→ Exercise prompt
Omit every picture, then return the listing verbatim.

→ Stored data

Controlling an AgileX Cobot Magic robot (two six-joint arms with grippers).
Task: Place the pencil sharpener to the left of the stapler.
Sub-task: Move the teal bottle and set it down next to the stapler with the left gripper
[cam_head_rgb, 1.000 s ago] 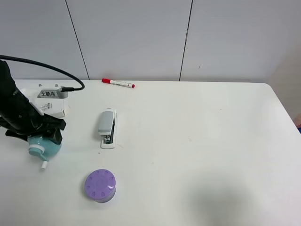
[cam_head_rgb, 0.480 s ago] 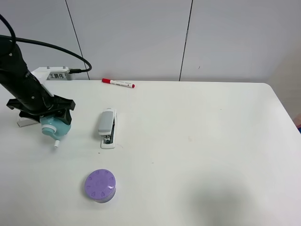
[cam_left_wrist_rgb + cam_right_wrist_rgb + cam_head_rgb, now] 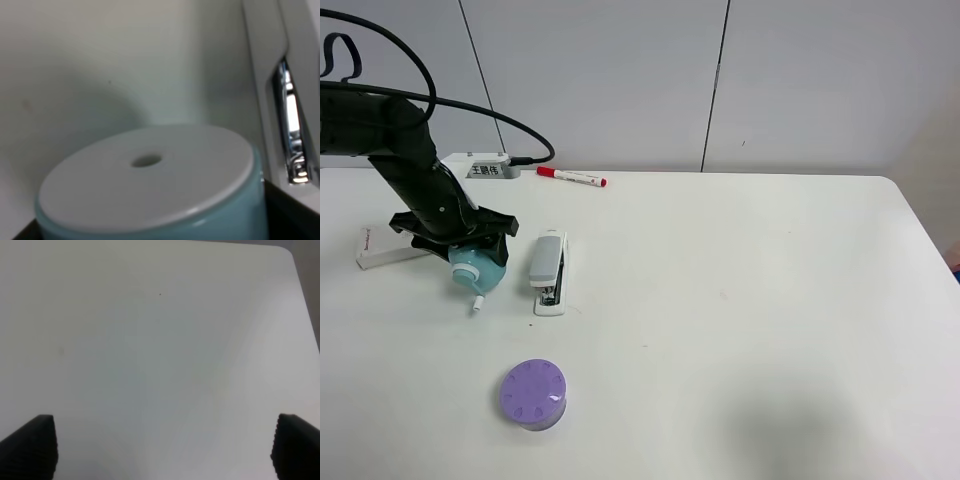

→ Response
Controlling an AgileX Cobot Magic robot (two six-joint arms with grippers).
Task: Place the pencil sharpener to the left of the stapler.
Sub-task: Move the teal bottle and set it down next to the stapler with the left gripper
[cam_head_rgb, 1.000 s ago] 
[cam_head_rgb, 0.480 s ago] 
[cam_left_wrist_rgb + cam_right_wrist_rgb + cam_head_rgb, now] 

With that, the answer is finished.